In 1989 I lived in a unit in a backyard of a property in Hartley Street neighbouring Centrecorp. I was astonished to observe a senior town council alderman, also a prominent local CLP identity and former real estate agent, regularly accessing that property where I learned he was employed.
This dumbfounded me, as this was a period of time when the NT Government (CLP) was in constant furious conflict with the land councils and other Aboriginal organisations across the NT.
I misread the situation next door, as I assumed this was a small but positive step towards finding common ground between the CLP and the Aboriginal organisations (incidentally, David Ross had become the Director of the CLC for the first time, replacing Pat Dodson who had returned to WA and was appointed a commissioner for the Black Deaths in Custody inquiry in that state).
In 1990 I was the chairman of the CLP’s Flynn-cum-Greatorex Branch. On several occasions I divided proceeds from combined branch meetings with the Centrecorp “employee”, himself the treasurer of the Alice Springs Branch, in his office at Centrecorp.
I became quite familiar with the internal layout of the building; and at one stage the floorboards in his office were replaced with expensive jarrah timber.
During that year this person was preselected as a CLP candidate for a new electorate in town (following a redistribution of boundaries).
As a local branch chairman, I was a member of the collegiate panel (in whose creation I had major role) to choose the CLP’s candidates for the seats in Central Australia.
This particular individual won preselection by one vote over another nomination for that seat. Interestingly, in his comprehensive application seeking nomination as a CLP candidate, he made no reference to his position at Centrecorp.
In fact, this fact was never publicised for many years except for one occasion when he was quoted in a Centralian Advocate article reporting the announcement that the tourist lodge development at Kings Canyon would proceed (a project in which Centrecorp was involved from the beginning).
It so happened that our recommendation of the candidate for the seat of Stuart was rejected at the CLP’s Annual Conference in Darwin that year; and I was the unwitting patsy that relayed highly sensitive information about this person (which I’m now certain was wrong) to the party’s leaders that led to that decision.

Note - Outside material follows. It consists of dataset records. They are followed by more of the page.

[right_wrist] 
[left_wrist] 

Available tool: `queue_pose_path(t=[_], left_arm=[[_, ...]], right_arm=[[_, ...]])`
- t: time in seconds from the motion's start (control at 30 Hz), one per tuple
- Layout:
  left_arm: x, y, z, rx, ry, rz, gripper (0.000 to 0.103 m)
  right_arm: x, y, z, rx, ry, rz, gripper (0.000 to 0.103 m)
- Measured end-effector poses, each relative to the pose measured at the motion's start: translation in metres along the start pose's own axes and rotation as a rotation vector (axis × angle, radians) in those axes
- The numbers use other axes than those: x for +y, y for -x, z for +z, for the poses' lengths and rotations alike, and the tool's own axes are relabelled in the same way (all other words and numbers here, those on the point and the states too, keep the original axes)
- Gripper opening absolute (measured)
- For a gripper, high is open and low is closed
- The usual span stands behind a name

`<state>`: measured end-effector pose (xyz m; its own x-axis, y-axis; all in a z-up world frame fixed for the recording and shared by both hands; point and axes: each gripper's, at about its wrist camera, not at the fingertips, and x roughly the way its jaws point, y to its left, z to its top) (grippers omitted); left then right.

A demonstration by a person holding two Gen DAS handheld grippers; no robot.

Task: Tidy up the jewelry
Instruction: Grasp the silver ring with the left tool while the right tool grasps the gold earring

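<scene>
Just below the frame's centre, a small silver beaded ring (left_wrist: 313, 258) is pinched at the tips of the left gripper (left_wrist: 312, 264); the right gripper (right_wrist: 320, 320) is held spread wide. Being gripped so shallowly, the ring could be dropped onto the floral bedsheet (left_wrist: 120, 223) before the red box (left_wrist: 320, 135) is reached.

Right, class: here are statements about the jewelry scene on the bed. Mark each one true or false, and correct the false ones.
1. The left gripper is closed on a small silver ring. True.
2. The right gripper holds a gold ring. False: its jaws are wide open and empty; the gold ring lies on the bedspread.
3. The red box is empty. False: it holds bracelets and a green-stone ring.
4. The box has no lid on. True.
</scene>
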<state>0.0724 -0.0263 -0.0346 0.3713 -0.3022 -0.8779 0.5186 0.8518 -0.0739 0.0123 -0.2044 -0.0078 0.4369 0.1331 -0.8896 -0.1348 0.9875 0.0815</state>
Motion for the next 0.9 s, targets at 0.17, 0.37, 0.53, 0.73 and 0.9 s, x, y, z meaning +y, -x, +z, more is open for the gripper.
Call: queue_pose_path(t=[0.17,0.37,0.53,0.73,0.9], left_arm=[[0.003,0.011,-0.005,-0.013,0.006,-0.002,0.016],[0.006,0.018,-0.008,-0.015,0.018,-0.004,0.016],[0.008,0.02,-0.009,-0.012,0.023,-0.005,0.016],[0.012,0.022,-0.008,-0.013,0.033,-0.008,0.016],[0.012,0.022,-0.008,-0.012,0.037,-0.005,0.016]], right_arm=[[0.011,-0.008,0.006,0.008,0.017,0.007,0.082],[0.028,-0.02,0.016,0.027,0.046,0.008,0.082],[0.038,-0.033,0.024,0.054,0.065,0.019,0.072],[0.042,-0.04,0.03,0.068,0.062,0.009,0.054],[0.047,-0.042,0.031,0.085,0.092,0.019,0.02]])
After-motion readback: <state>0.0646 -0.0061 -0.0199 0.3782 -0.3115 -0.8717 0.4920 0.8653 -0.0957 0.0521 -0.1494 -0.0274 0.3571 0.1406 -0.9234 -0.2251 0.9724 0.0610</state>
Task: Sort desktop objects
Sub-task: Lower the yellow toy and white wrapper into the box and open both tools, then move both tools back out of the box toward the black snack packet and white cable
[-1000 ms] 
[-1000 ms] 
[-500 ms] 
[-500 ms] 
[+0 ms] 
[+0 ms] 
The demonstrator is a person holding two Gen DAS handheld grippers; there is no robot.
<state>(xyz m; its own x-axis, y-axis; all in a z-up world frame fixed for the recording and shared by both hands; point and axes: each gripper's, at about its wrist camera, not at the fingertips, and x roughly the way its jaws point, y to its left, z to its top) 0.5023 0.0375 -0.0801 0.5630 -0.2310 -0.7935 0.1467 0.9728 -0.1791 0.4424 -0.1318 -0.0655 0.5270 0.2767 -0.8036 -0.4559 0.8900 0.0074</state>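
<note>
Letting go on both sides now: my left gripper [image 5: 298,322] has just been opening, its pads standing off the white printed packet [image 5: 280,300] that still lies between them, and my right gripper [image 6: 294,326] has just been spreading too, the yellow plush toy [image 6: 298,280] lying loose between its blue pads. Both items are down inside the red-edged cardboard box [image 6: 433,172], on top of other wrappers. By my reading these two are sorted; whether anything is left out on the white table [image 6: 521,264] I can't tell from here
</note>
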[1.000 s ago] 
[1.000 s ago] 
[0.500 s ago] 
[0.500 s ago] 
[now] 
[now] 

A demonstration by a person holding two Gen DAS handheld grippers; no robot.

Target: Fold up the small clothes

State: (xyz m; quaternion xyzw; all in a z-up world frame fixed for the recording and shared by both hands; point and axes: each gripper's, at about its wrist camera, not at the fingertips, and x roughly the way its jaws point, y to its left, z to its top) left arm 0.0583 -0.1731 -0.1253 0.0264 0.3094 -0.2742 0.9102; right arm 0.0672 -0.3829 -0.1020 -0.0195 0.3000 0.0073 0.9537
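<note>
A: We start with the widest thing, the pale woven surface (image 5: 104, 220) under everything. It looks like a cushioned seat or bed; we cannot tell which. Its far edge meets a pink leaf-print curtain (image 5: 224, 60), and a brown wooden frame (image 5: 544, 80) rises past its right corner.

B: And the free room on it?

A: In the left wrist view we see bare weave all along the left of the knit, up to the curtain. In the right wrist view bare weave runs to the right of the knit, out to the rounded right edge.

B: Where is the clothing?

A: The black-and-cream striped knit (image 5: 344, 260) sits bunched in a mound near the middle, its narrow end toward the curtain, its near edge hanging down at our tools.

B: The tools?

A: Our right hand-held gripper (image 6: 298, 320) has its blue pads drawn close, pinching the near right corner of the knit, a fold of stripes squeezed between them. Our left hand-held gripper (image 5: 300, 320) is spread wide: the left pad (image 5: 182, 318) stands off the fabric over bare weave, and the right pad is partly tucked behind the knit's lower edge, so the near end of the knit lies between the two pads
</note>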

The meeting chose to appoint two people to oversee the completion of the preselection process for Stuart; and one of those appointed was the Centrecorp employee. In due course I ended up being requested (via the Office of Chief Minister in Alice Springs) to be one of two CLP candidates for Stuart in 1990.
The Centrecorp employee narrowly lost his campaign in Alice Springs; he continued in his roles as a town council alderman and CLP functionary, at one time serving on the party’s Management Committee (not to mention his membership of many other committees in town).
This person (along with his close friend in the Office of Chief Minister in Alice Springs) sought preselection as a CLP candidate for the 1994 NT election campaign.
They were key figures in the attempt to pervert the party’s preselection processes to achieve their aims but ultimately were unsuccessful. On one occasion the Centrecorp employee illegally gained access to private bank accounts of certain members appointed to the preselection panel which led to these people being removed from it (all of this was reported exclusively in the Alice Springs News during 1995).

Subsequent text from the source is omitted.